The terror peril is linked inextricably to foreign policy and intelligence failures -- clear federal roles. Cities, counties and states, gripped by their worst fiscal crisis of modern times by the recession, have been spending billions to provide extra protection since 9/11.

But the Bush administration failed to press hard on a promised $3.5 billion first-responder aid package. And Congress dawdled. The federal fiscal year 2003 budget, belatedly passed this month, earmarks only $1.2 billion for first responders and in hard fact actually reduces overall federal aid for local law enforcement and disaster recovery from $11.7 billion in 2002 to $6.4 billion for 2003.

Just as alarming, the Bush budget proposed for 2004 barely corrects that, asking only for $8.4 billion for all law, disaster aid and first responder assistance -- even while it asks a staggering, pre-war, $379.9 billion for the armed forces.

One would have thought an administration headed by an ex-governor, with former state chief executives in several Cabinet slots, would have more sensitivity. But trace the dollars where you will, this administration’s fiscal plans spell deep trouble for mayors and governors.

Take Bush’s idea to lift federal taxes on dividend income (channeling most benefits to the 1 percent of taxpayers who earn over $300,000, with no comparable favor for wage earners). That could cost the states $50 billion in the next decade, because so many state income tax forms “piggy-back” on the federal. Governors and legislatures would have a nasty choice: take the political flack for raising taxes in the face midst of a recession, or cut funds for critical services. Either way, they’d deepen the recession.

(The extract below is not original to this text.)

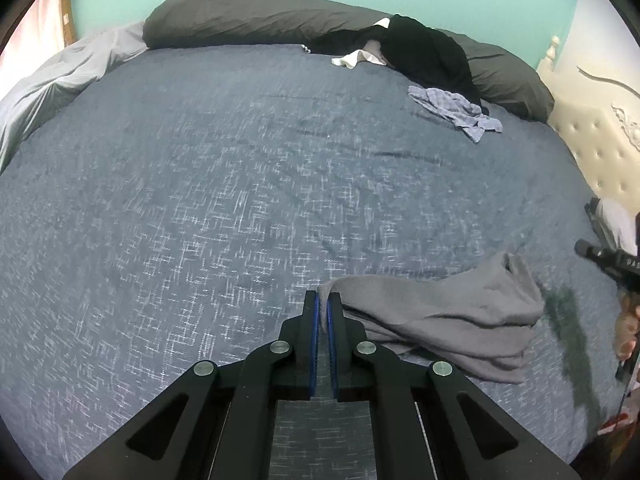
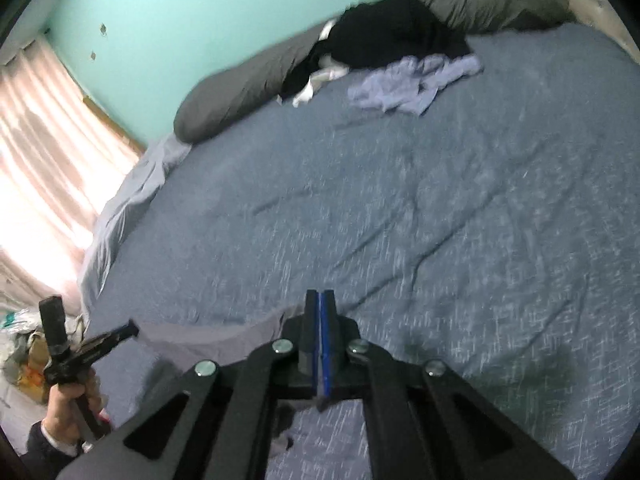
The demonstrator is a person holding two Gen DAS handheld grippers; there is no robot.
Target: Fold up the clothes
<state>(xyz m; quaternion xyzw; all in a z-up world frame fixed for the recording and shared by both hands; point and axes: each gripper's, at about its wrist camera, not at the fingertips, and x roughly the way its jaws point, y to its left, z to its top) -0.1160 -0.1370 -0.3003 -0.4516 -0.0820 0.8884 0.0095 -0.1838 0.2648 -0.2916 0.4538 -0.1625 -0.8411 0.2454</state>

A companion Bush proposal would let people with spare cash (up to $45,000 a year) set up absolutely tax-free investment accounts-- part of what would be cumulative $1.8 trillion losses to the federal treasury in the next decade. Meanwhile, Mr. Bush would cut child-care and after-school programs, chip away at vocational training, end the Hope VI program that’s remade so many ravaged public housing projects into exemplary communities, and make earned-income tax credits (many poor people’s best fiscal safety ring) harder to get.

Maybe it’s intentional: A red-ink drowned federal government will likely be unable to partner with states and localities in any meaningful way -- for years and years to come.

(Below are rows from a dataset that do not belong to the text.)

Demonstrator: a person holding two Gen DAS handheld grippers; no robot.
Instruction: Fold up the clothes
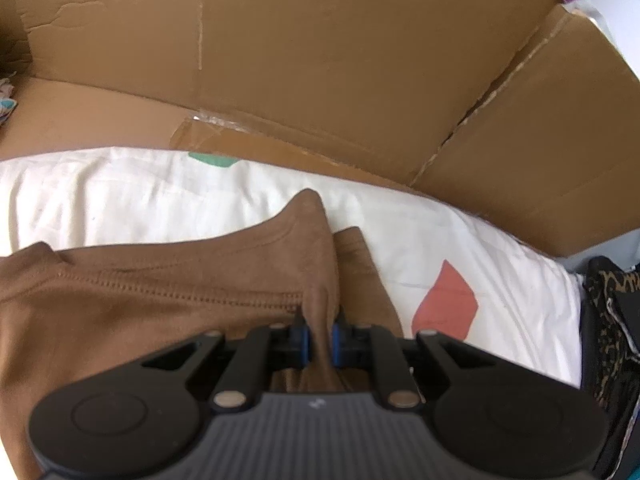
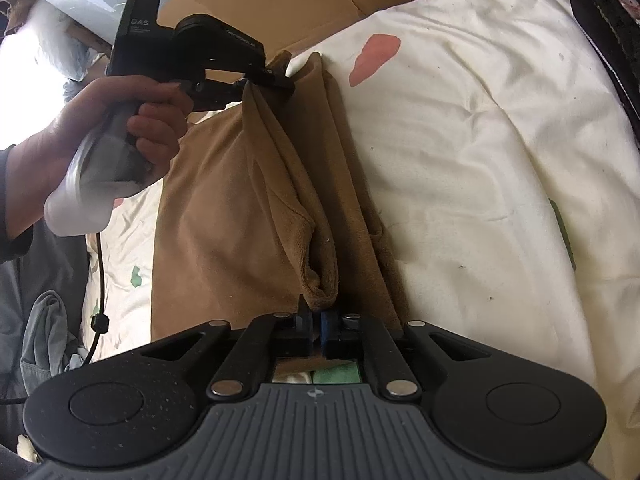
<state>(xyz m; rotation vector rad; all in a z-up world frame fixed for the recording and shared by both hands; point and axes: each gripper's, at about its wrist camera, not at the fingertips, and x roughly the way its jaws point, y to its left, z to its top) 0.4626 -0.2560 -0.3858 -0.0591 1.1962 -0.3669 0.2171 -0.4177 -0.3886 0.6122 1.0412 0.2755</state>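
At the left of the right wrist view, a hand (image 2: 132,120) carries the left gripper (image 2: 266,78), clamped on a raised fold of the brown garment (image 2: 224,216), which lies mid-frame on the patterned white bedsheet (image 2: 480,160). The right gripper (image 2: 316,330) at lower centre is closed on the garment's near edge. Judged best practice: lower both pinched points together, level and taut, so the fold lands square; flattened cardboard (image 1: 320,60) backs the bed at upper frame.
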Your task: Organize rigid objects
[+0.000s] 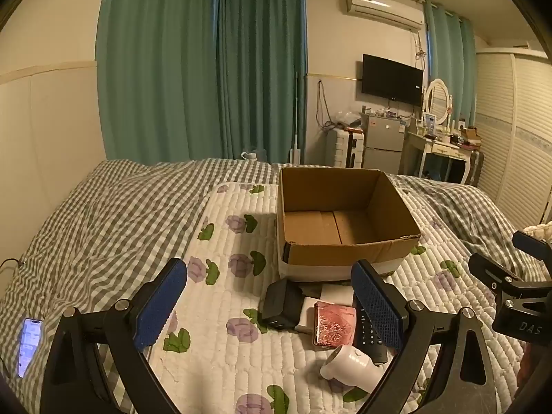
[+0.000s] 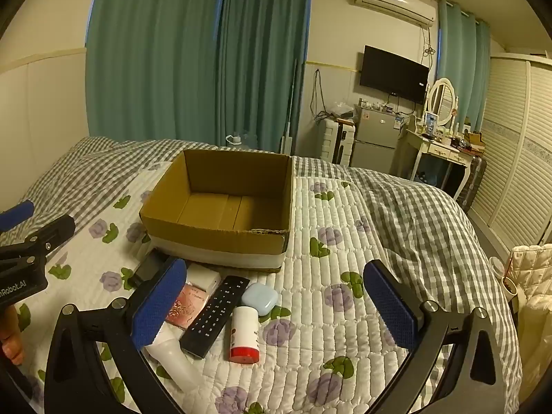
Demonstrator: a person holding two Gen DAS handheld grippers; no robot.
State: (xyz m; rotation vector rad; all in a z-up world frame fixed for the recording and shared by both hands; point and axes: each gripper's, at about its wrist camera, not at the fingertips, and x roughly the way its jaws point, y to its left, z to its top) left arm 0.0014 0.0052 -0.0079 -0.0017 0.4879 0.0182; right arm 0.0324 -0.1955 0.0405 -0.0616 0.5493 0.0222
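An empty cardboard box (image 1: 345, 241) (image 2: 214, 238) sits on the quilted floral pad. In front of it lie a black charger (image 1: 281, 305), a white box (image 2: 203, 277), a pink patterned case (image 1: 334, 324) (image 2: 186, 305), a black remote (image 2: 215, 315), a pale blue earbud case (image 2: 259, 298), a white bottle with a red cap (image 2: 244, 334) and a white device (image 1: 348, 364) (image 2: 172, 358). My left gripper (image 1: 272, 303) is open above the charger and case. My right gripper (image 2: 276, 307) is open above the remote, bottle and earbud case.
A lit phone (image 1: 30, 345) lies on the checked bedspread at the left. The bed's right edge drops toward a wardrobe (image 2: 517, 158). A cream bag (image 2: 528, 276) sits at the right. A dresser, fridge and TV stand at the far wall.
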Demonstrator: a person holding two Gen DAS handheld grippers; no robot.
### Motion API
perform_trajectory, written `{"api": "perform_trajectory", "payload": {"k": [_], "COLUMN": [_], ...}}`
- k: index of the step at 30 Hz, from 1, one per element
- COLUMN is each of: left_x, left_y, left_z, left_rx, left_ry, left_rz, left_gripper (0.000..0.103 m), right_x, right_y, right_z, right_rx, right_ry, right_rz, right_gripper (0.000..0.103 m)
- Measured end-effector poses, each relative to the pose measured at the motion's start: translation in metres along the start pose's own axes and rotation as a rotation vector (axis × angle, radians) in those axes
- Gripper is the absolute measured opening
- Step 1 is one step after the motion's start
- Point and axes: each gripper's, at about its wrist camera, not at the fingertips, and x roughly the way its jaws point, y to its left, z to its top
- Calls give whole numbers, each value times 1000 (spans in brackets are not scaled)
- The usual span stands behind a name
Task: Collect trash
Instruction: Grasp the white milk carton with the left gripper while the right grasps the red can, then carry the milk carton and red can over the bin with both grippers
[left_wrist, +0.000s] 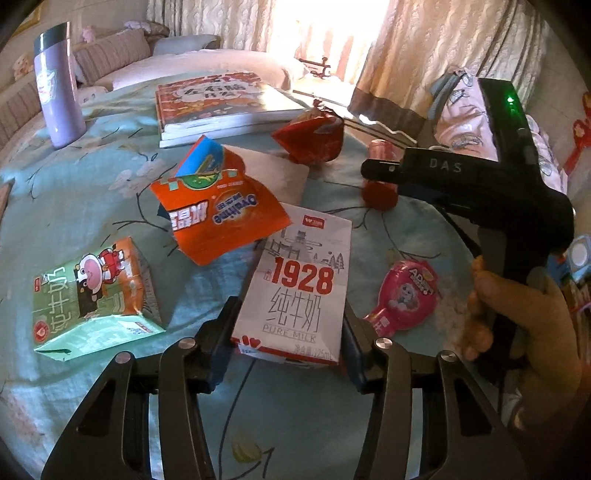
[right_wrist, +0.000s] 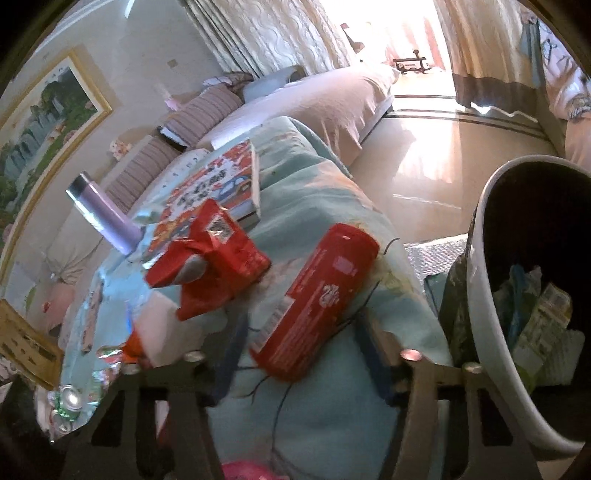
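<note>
A white "1928" milk carton (left_wrist: 295, 280) lies flat on the light-blue floral cloth (left_wrist: 92, 192). My left gripper (left_wrist: 291, 306) straddles its near end, and both pads touch the carton's sides. A red can (right_wrist: 314, 295) lies slantwise on the cloth between the fingers of my right gripper (right_wrist: 302, 319), with a gap showing at each side. In the left wrist view the right gripper's near finger (left_wrist: 380, 171) crosses in front of that red can (left_wrist: 380, 194), and a hand (left_wrist: 524, 332) holds the tool's grip.
On the cloth lie a green-and-orange milk carton (left_wrist: 96, 295), an orange Ovaltine wrapper (left_wrist: 218, 210), a crumpled red packet (right_wrist: 214, 254) and a pink candy wrapper (left_wrist: 402, 291). Books (left_wrist: 221, 103) and a purple flask (left_wrist: 59, 88) stand farther back. A white bin (right_wrist: 484, 295) with trash stands off the table's right edge.
</note>
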Motion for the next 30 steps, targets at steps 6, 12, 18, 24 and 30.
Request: {"api": "perform_trajectory", "payload": {"k": [6, 12, 18, 24, 30], "left_x": [-15, -27, -32, -32, -35], "left_y": [-9, -21, -35, -39, -42], "left_z": [-1, 2, -1, -5, -9], "left_rx": [5, -22, -21, -28, -24], "left_ry": [-43, -65, -69, -58, -52], "left_rz": [-27, -79, -85, -88, -79], "left_gripper": [48, 48, 48, 48, 48], "right_x": [-19, -60, -84, -84, -67], "right_y": [-9, -15, -17, -16, -14], "right_z": [-10, -26, -46, -66, -70], "right_rx": [27, 28, 13, -48, -72], "right_ry": [-20, -65, -65, -4, 55], "right_rz": [53, 105, 126, 90, 94], "right_gripper": [39, 29, 29, 29, 39]}}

But if Mr. Bush intends that, why didn’t he run on such a platform? Virtually nothing in his 2000 campaign suggested he’d advocate rigid ideological positions, foreign and domestic, leading to this kind of result. Having trailed in the popular vote by a half million votes, a consensus-based government of national unity would have been more appropriate.

Is there a solution? Maybe, in 2004 -- regime change.